## Your goal
Every line of the material must be given again verbatim. Skip the images.
┄┄┄┄┄┄┄┄┄┄
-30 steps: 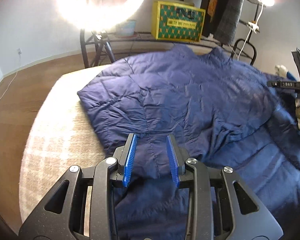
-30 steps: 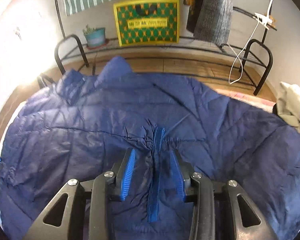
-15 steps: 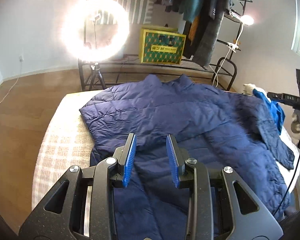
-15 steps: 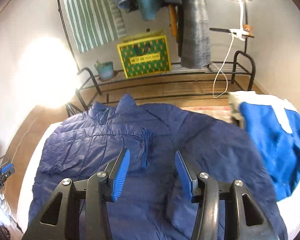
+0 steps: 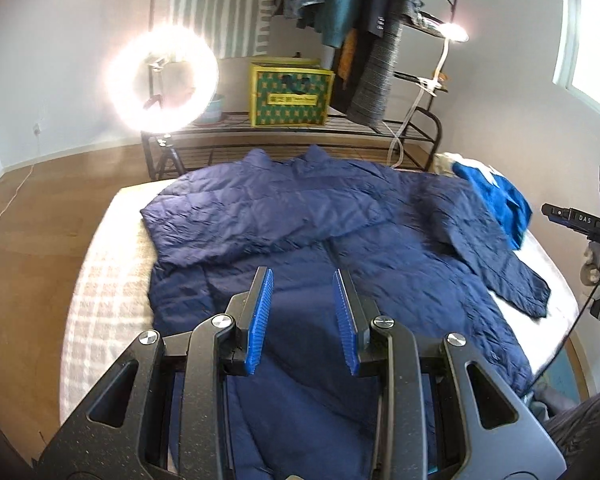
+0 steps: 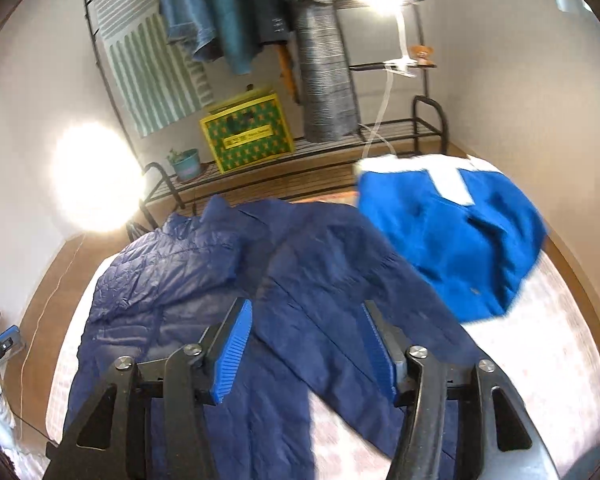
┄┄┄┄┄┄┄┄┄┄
## Response
-30 steps: 
-30 steps: 
-15 steps: 
-15 steps: 
+0 steps: 
+0 steps: 

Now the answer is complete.